Jeff Bridges Channels The Dude After Tron: Ares Stumbles at the Box Office: That's Just Like Your Opinion, Man
Jeff Bridges isn't sweating the Tron: Ares box office — he's more interested in the movie than the money.
Jeff Bridges is taking Tron: Ares' soft start the way you would expect Jeff Bridges to take anything: calmly, with a story, and a Dude-ism to land the plane.
The opening weekend reality check
Tron: Ares launched with $60 million worldwide. For a glossy, starry sci-fi reboot, that is not the number the studio wanted to see, and it set off the usual chatter about whether the movie will face-plant or find legs later.

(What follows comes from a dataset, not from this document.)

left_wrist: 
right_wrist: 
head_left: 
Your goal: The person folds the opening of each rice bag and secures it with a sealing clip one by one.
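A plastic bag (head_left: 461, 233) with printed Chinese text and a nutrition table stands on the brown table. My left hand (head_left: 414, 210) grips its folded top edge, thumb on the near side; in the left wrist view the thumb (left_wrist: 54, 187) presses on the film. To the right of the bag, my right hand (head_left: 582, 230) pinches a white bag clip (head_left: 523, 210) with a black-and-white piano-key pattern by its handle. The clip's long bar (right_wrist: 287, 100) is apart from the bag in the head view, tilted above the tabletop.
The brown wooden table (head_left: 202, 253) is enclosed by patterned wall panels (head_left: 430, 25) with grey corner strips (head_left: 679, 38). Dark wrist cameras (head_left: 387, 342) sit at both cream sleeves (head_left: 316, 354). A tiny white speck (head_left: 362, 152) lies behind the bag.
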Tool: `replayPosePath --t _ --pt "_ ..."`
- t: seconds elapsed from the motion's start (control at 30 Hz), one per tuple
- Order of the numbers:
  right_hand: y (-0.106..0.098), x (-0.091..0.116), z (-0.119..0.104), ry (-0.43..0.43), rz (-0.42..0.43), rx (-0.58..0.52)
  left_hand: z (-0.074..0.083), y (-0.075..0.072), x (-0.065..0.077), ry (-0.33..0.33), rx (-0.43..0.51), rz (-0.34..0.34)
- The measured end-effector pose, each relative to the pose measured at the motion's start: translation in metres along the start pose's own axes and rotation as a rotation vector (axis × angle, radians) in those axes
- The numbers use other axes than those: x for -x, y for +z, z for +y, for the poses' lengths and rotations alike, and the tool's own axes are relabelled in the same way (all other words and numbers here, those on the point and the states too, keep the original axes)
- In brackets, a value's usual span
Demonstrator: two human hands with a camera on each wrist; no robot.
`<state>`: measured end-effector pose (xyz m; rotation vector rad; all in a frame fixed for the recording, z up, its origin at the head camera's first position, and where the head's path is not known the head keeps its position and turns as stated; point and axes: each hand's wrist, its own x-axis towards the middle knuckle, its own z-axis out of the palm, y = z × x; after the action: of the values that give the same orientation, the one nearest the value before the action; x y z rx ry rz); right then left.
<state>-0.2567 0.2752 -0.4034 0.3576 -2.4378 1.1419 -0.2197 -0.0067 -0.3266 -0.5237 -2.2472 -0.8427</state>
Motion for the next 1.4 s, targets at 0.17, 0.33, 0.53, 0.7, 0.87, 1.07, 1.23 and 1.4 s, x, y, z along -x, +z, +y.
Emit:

Bridges on box office panic: not his department
Asked by Entertainment Weekly about the emphasis on opening weekend, Bridges basically shrugged. He said that kind of scoreboard watching is not really his thing. Then he pulled out a very Jeff Bridges example: Heaven's Gate, his 1980 epic western with director Michael Cimino. That movie was torched by critics and tanked at the box office at the time, but over the years it has been reappraised by a lot of people as a near-masterpiece. His point: first impressions are not the final word, and sometimes a movie needs time to grow on you.
"As the Dude would say, 'That is just like your opinion, man.'"
The unexpectedly personal detour
Here is a curveball detail: while talking about Heaven's Gate, Bridges mentioned that his wife took photographs on that shoot, and those photos are currently on display at the Tamsen Gallery in Santa Barbara, right next to the Arlington Theater. And next month, there is a screening of Heaven's Gate there, using Cimino's director's cut. If you are in the area, that is a pretty great little double feature of art show plus redemption arc.
Where Tron: Ares stands right now
- Worldwide opening weekend: $60 million
- Rotten Tomatoes score: 53%
- Industry projections: roughly a $132.7 million loss, which could put a sequel in jeopardy
- One review landed at 2.5 stars, calling it competent but not especially fun, swapping the Grid for the real world. Credit to Greta Lee for a strong turn and to the score for doing work, but the movie reportedly sheds a lot of the goofy charm that made earlier Tron entries pop.
About that sequel
If those loss projections hold, it is hard to see the studio charging ahead with another installment right away. That said, movies do sometimes find an audience over time. Bridges has lived that arc before. Whether Tron: Ares follows suit is up to the weeks ahead, not just weekend one.